(Beginning of INFORMATION SHOWN)

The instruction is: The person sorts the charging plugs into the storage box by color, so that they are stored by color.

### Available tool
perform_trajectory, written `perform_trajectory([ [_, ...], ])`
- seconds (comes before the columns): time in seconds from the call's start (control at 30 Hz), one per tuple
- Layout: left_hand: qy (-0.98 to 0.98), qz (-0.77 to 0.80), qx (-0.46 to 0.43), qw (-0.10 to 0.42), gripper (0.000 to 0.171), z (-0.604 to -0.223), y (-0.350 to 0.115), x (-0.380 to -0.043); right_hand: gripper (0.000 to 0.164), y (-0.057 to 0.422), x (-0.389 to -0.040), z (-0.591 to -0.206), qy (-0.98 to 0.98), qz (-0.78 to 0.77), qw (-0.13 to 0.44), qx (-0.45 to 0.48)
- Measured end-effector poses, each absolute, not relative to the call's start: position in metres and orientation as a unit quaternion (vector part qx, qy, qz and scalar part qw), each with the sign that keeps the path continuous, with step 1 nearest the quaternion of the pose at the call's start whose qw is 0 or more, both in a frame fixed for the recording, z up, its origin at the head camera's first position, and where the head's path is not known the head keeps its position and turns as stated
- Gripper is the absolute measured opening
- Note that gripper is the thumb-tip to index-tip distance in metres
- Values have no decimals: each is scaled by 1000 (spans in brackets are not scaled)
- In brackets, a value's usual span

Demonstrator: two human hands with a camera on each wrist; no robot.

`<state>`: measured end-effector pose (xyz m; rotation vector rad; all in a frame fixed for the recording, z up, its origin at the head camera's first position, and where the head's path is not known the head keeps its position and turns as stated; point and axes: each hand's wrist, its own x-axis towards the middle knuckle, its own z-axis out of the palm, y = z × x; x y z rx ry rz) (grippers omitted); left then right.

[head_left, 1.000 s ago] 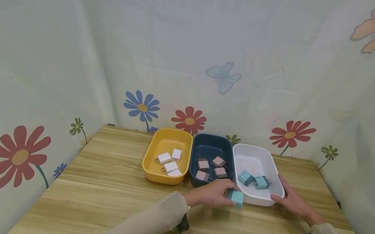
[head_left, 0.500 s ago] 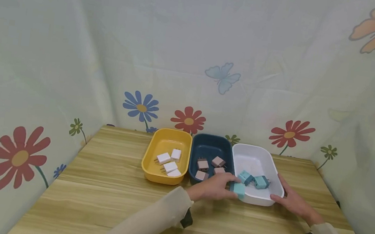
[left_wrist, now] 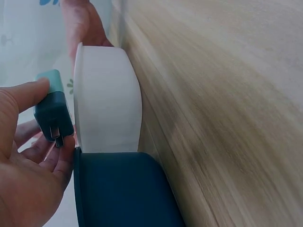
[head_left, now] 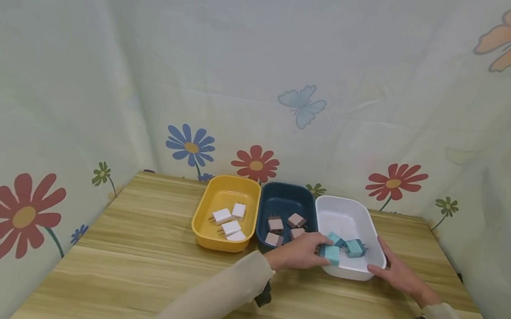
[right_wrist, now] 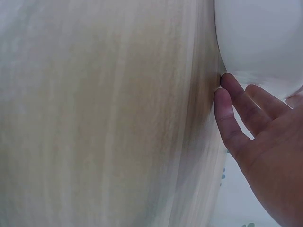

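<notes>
My left hand [head_left: 302,251] pinches a teal charger plug [head_left: 332,255] between thumb and fingers, over the near left corner of the white bin [head_left: 345,223]. In the left wrist view the plug [left_wrist: 53,111] is tilted, its metal prongs toward the camera, beside the bin's rim. Inside the white bin lie two more teal charger plugs, one [head_left: 355,248] in full sight and the other [head_left: 335,238] partly covered by my left hand and the held plug. My right hand [head_left: 398,275] rests against the bin's right side; in the right wrist view its fingers [right_wrist: 248,111] touch the wall, loosely extended.
Left of the white bin, and close against it, stands a navy bin [head_left: 289,205] with several pinkish charger plugs [head_left: 275,225]. A yellow bin [head_left: 228,190] beyond holds several white charger plugs [head_left: 222,216]. All stand on a wooden table [head_left: 129,266] before a flowered curtain [head_left: 227,72].
My left hand has moved right and slightly away from me, carrying the teal charger plug from before the bins to over the white bin's near edge. My right hand has stayed put.
</notes>
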<state>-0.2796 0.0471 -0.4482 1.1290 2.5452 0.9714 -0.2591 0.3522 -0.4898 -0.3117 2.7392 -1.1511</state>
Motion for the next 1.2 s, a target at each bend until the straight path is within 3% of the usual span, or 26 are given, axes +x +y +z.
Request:
perform_trajectory([
  [1.2, 869, 338, 353, 83, 44, -458, 78, -289, 95, 351, -260, -493, 915, -384, 68, -106],
])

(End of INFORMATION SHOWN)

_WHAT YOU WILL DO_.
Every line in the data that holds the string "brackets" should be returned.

_ANSWER BOX_.
- Values have no decimals: each is scaled by 1000 (spans in brackets are not scaled)
- In brackets, a value's usual span

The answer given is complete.